Exercise instructions —
What's wanted is the full listing, reproduced exactly.
Data below START
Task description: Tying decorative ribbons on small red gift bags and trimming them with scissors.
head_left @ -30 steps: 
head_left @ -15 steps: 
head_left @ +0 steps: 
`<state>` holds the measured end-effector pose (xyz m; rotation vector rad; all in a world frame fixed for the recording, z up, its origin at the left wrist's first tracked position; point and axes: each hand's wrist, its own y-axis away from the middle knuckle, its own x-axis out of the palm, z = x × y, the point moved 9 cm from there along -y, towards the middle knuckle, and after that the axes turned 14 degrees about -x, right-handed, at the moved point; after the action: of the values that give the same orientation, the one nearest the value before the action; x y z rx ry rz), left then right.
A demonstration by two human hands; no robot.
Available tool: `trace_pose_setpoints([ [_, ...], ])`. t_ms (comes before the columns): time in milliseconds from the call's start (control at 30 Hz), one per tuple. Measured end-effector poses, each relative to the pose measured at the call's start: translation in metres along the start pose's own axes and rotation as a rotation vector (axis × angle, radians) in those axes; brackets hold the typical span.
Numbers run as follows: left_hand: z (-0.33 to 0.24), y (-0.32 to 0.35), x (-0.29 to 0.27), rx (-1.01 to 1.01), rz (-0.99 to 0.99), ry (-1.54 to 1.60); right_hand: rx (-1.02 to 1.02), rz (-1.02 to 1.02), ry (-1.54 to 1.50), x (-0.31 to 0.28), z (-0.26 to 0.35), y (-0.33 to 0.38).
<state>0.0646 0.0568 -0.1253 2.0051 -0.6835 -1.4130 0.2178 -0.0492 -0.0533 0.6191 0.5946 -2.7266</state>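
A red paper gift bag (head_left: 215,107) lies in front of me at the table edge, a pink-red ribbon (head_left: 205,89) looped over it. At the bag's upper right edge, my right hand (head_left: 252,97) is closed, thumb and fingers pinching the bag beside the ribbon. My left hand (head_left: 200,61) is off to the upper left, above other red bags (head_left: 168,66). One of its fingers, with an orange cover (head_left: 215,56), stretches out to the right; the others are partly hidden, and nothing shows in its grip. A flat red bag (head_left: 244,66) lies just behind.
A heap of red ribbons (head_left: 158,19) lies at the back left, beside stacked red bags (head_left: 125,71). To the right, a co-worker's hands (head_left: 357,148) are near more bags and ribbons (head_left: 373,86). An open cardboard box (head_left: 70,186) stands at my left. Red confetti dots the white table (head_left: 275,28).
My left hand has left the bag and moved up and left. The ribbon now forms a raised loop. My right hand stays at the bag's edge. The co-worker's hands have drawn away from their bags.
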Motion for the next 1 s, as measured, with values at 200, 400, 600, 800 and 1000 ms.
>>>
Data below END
Task answer —
Task description: Tying decorative ribbons on small red gift bags and trimming them with scissors.
head_left @ -30 steps: 
head_left @ -15 steps: 
head_left @ +0 steps: 
`<state>` holds the measured end-effector pose (xyz m; rotation vector rad; all in a world frame fixed for the recording, z up, its origin at the left wrist's first tracked position; point and axes: each hand's wrist, its own y-axis away from the middle knuckle, its own x-axis out of the palm, z = x × y, the point moved 9 cm from there along -y, towards the middle knuckle, and after that the axes turned 14 degrees about -x, right-handed, at the moved point; after the action: of the values that give the same orientation, the one nearest the value before the action; x y z rx ry rz), left then right.
A demonstration by two human hands; no robot.
Available tool: `trace_pose_setpoints([ [_, ...], ])`. t_ms (comes before the columns): time in milliseconds from the call's start (control at 30 Hz), one per tuple. Measured end-effector poses, each relative to the pose measured at the call's start: translation in metres along the start pose's own axes and rotation as a rotation vector (axis × angle, radians) in those axes; brackets hold the typical span.
Numbers run as follows: left_hand: z (-0.33 to 0.24), y (-0.32 to 0.35), x (-0.29 to 0.27), rx (-1.01 to 1.01), rz (-0.99 to 0.99), ry (-1.54 to 1.60); right_hand: rx (-1.02 to 1.02), rz (-1.02 to 1.02), ry (-1.54 to 1.50), x (-0.31 to 0.28), z (-0.26 to 0.35), y (-0.33 to 0.38).
<state>0.0646 0.0568 -0.1253 2.0051 -0.6835 -1.4130 0.2178 -0.0492 -0.0533 0.6191 0.5946 -2.7266</state>
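A red paper gift bag (head_left: 215,107) lies in front of me at the table edge, a pink-red ribbon (head_left: 205,89) looped over it. At the bag's upper right edge, my right hand (head_left: 252,97) is closed, thumb and fingers pinching the bag beside the ribbon. My left hand (head_left: 200,61) is off to the upper left, above other red bags (head_left: 168,66). One of its fingers, with an orange cover (head_left: 215,56), stretches out to the right; the others are partly hidden, and nothing shows in its grip. A flat red bag (head_left: 244,66) lies just behind.
A heap of red ribbons (head_left: 158,19) lies at the back left, beside stacked red bags (head_left: 125,71). To the right, a co-worker's hands (head_left: 357,148) are near more bags and ribbons (head_left: 373,86). An open cardboard box (head_left: 70,186) stands at my left. Red confetti dots the white table (head_left: 275,28).
My left hand has left the bag and moved up and left. The ribbon now forms a raised loop. My right hand stays at the bag's edge. The co-worker's hands have drawn away from their bags.
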Motion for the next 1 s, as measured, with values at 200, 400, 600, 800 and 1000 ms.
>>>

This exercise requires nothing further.